Which corridor for which investor
For maximum operator-managed net yield with acceptable occupancy volatility: Uluwatu / Bukit. For steady occupancy and resale liquidity: Canggu. For late-early-cycle capital appreciation upside: Pererenan. For institutional stability: Nusa Dua. For lifestyle-first with lower cycle risk: Ubud.
Due diligence
Corridor selection framework
- ◆Define hold period — Pererenan and Bukit reward 5–7+ year holds; Canggu is liquid earlier.
- ◆Set yield vs appreciation weighting — Uluwatu leads yield, Pererenan leads appreciation.
- ◆Confirm occupancy tolerance — Bukit is more seasonal than Canggu.
- ◆Verify operator penetration in the corridor before assuming HMA-grade yield.

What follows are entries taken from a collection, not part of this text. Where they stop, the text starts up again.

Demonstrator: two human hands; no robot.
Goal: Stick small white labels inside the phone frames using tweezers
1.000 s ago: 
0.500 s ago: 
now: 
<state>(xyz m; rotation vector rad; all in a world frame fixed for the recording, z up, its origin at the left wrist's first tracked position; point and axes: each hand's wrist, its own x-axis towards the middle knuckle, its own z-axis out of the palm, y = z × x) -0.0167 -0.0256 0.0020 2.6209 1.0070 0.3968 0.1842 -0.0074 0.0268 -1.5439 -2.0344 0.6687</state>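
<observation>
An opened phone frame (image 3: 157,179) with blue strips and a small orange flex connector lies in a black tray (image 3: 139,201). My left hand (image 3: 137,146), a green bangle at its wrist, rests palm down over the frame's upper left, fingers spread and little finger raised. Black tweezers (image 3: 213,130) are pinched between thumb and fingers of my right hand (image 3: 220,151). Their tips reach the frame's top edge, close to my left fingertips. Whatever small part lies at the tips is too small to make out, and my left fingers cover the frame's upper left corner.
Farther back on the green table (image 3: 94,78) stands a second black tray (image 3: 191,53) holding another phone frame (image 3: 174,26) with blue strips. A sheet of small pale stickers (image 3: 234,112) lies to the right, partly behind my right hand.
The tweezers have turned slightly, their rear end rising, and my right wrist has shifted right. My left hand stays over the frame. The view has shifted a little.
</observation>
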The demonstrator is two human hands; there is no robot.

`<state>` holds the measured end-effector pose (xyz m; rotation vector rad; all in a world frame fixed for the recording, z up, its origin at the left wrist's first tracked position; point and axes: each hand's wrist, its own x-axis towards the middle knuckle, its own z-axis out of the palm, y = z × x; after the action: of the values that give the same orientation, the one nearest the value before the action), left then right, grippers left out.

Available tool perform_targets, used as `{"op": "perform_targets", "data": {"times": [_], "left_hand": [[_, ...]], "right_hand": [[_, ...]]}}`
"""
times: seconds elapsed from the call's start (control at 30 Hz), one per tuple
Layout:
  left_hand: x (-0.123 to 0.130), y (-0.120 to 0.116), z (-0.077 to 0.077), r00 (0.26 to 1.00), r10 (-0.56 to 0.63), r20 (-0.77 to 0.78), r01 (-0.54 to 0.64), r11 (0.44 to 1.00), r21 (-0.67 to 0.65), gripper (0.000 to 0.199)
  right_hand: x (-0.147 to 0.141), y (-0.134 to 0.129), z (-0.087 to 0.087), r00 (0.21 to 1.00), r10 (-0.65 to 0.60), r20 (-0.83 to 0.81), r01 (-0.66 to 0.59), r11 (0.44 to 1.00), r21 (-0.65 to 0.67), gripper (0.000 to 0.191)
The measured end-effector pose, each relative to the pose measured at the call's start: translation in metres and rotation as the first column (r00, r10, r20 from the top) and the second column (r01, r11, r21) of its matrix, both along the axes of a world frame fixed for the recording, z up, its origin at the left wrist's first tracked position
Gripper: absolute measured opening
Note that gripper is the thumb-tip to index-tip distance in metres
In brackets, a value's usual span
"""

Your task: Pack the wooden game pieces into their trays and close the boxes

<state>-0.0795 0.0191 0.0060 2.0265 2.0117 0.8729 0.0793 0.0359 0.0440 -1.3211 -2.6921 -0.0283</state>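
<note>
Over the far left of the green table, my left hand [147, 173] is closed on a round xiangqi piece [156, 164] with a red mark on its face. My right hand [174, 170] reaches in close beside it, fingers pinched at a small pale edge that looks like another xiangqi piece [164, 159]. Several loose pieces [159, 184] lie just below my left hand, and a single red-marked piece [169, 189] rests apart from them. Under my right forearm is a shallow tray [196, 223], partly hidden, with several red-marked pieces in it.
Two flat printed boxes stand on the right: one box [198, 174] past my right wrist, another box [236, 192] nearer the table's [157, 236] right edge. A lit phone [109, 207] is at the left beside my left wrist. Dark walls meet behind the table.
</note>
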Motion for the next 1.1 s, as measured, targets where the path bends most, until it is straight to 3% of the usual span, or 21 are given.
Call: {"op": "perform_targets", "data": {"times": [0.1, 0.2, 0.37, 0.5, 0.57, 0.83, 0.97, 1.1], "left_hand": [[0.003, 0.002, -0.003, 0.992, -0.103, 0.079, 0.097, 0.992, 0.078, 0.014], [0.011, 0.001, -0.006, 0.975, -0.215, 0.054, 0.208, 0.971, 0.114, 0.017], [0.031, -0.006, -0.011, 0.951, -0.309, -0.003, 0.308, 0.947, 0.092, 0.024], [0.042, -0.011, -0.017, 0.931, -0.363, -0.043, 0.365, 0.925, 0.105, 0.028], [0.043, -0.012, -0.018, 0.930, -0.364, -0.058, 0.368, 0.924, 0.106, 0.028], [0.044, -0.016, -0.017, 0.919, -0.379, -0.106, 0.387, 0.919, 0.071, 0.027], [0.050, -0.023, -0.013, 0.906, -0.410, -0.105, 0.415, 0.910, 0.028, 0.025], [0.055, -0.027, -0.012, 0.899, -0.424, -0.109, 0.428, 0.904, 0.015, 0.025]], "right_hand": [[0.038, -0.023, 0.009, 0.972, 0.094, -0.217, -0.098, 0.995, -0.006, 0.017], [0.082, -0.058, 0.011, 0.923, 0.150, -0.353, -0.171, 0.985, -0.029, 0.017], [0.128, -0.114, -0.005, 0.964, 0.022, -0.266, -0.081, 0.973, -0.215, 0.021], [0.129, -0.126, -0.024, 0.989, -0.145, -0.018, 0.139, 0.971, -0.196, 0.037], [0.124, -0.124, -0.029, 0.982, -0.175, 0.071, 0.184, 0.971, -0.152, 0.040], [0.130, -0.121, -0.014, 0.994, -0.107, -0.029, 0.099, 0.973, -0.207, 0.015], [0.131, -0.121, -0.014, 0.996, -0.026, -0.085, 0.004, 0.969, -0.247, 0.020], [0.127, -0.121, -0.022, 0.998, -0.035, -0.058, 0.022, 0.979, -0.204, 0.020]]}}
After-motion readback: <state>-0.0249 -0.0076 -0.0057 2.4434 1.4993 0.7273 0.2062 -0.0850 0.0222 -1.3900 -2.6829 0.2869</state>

- ◆Match ticket size to corridor: Ubud from USD 280k, Canggu from USD 380k, Pererenan from USD 550k, Bukit from USD 650k, Nusa Dua from USD 800k.
Further reading
Information is provided for informational purposes only and does not constitute financial, legal or tax advice. Projected returns are not guaranteed.
Frequently asked questions
Frequently asked questions
- Which area of Bali gives the highest rental yield in 2026?
- Operator-managed Bukit villas (Uluwatu, Bingin, Melasti) currently lead on net yield, consistently underwriting 12–16% net per annum on well-run inventory. Canggu delivers steadier 10–13%, and Pererenan 11–14% with stronger appreciation upside.
- Is Pererenan still under-priced compared to Canggu?
- The gap has narrowed but remains real. Pererenan 3-bedroom villas transact roughly 15–25% below Canggu equivalents on a per-square-metre basis, while achieving higher ADR. CROWNHAVEN's underwriting desk views Pererenan as late-early-cycle in 2026.
- What is the minimum entry ticket for a Bali investment villa?
- Realistic entry to a well-operated investment-grade leasehold villa is USD 280k in Ubud, USD 380k in Canggu, USD 550k in Pererenan, USD 650k in the Bukit and USD 800k in Nusa Dua.
- Which area is best for a family lifestyle purchase, not primarily investment?
- Ubud and Nusa Dua suit lifestyle-first buyers. Ubud offers cultural depth and lower entry pricing; Nusa Dua offers gated infrastructure, beach access and controlled zoning. Both accept lower yield in exchange for lifestyle amenity.